Reading Connections #2

Personally I am still trying to figure out in my head how this whole notion of women not being part of the scientific revolution is possible! I mean, in history, there have been a lot of things that women have not been aloud to do, but they still do them anyway. Why would this be so different? My question is, where was all the writing? We know how much Anne Bolyn influenced king Henry, we know about the daughter of Galileo, but why do we know nothing about any other women? Where are the "lost texts" of the age? I just really am trying to understand how this is possible. We have all kinds of texts about women writers during the 16th century.
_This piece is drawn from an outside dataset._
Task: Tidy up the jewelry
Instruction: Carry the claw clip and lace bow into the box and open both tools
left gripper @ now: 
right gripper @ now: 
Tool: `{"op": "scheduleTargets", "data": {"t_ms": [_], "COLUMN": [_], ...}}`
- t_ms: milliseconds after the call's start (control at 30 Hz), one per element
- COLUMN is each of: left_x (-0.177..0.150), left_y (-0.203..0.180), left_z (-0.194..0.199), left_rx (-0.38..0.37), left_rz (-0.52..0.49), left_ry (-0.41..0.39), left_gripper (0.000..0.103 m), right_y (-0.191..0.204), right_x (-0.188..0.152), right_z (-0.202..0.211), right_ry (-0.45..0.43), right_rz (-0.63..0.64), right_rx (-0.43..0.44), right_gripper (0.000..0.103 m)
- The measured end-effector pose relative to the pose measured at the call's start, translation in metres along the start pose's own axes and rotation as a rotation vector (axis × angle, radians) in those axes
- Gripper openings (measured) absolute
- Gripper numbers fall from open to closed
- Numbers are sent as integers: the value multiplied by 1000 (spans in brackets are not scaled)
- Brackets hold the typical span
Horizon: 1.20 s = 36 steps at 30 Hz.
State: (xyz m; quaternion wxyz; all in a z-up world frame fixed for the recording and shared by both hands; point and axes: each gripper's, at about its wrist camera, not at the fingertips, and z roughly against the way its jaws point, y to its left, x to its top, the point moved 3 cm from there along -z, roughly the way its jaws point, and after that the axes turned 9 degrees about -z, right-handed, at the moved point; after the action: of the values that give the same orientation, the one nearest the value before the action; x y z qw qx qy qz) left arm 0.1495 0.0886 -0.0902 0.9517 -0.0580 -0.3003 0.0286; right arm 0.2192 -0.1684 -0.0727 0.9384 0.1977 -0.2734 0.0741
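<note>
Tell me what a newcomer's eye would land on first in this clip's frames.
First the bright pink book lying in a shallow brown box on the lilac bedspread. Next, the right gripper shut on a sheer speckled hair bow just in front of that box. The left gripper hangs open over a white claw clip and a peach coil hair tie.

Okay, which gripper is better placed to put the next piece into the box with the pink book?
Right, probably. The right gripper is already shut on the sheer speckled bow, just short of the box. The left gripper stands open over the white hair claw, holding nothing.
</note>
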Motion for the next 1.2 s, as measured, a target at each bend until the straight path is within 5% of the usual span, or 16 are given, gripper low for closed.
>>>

The women listed on this website are just a handful http://web.clas.ufl.edu/users/rhatch/pages/03-Sci-Rev/SCI-REV-Home/sr-women/05-SR-WOMEN%20OF%20LEARNING.html Look at all these women that did all these amazing things!!! Why don't we read about them at all!!!!
I just have a hard time believing the article that we read in class about women and modernity. I think that it makes no sense that just because there were witch trials, or that because a woman's assumed role was to be in the kitchen that there was NO ONE at all anywhere any place at any time involved! But they were! Why is it that we still have this idea that women were not involved, why is this still a common idea and a common view that women were unable to do these things. I think it is just crazy.
Works Cited:
http://web.clas.ufl.edu/users/rhatch/pages/03-Sci-Rev/SCI-REV-Home/sr-women/05-SR-WOMEN%20OF%20LEARNING.html

Watts, Ruth. "Gender, science and modernity in seventeenth-century England." Paedagogica Historica. 2005. 41, 1, 79-93. ISSN: 0030-9230.